WHAT YOU SHOULD DO ▸ Take the lines from the beginning of the data below through the line holding "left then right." and return exactly those.

INPUT DATA ▸

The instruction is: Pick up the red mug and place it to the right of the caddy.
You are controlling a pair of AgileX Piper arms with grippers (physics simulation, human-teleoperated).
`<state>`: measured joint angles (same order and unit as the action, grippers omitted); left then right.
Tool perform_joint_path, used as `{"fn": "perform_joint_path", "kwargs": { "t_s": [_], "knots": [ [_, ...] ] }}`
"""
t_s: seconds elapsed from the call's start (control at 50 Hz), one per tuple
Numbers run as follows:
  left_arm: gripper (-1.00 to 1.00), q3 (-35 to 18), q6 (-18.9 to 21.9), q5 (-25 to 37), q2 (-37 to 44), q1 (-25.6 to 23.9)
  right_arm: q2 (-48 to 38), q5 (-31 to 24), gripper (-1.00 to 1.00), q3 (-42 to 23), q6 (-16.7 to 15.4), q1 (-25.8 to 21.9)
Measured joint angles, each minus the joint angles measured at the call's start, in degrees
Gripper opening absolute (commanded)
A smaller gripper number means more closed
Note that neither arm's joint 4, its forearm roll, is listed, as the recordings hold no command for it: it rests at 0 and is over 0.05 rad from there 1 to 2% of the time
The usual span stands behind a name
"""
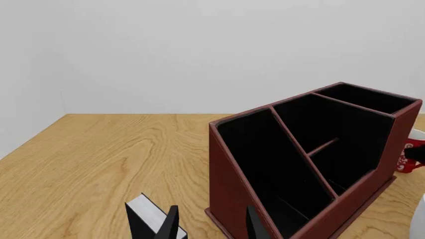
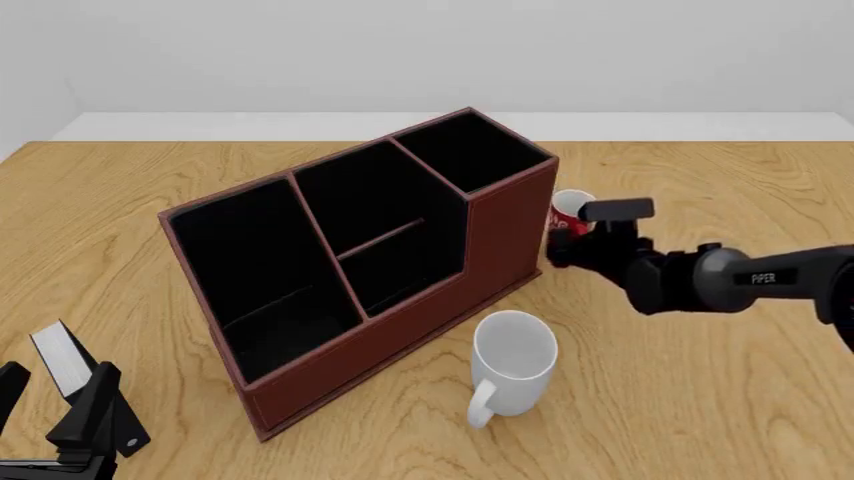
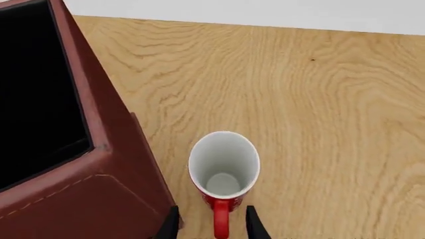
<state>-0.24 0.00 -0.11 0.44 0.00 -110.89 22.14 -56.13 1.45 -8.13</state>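
Observation:
The red mug (image 2: 570,207) stands upright just beyond the right end wall of the caddy (image 2: 400,300), its white inside (image 3: 224,162) facing up. My right gripper (image 2: 567,238) is at the mug's near side. In the right wrist view the right gripper (image 3: 211,226) is open, its two fingers standing on either side of the red handle (image 3: 221,221) with small gaps. A sliver of the red mug (image 1: 407,160) shows past the caddy (image 1: 312,164) in the left wrist view. My left gripper (image 2: 54,400) (image 1: 211,229) is open and holds nothing, low at the near left.
A larger plain white mug (image 2: 514,352) stands in front of the caddy's right end, handle toward me. A small black-and-white block (image 2: 60,357) (image 1: 151,215) sits beside the left gripper. The wooden table (image 2: 721,400) ends at a white wall behind.

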Motion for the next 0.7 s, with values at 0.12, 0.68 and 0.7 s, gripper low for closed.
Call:
{"fn": "perform_joint_path", "kwargs": {
  "t_s": [0.12, 0.68, 0.7],
  "knots": [
    [1.0, 0.0, 0.0, 0.0, 0.0, 0.0, -0.1, 0.1, 1.0, 0.4, 0.9, -0.4],
    [1.0, 0.0, 0.0, 0.0, 0.0, 0.0, 7.0, 4.8, 1.0, 10.5, 3.6, 1.4],
    [1.0, 0.0, 0.0, 0.0, 0.0, 0.0, 7.7, 5.1, 1.0, 11.3, 3.7, 1.5]
  ]
}}
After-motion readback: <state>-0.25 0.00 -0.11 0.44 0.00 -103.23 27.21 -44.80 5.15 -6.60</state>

RESULT OF THE EXERCISE ▸
The instruction is: Pick up the red mug and place it to the right of the caddy.
You are controlling a pair of AgileX Piper arms with grippers (physics simulation, human-teleoperated).
`<state>`: measured joint angles (same order and unit as the action, grippers omitted); left then right.

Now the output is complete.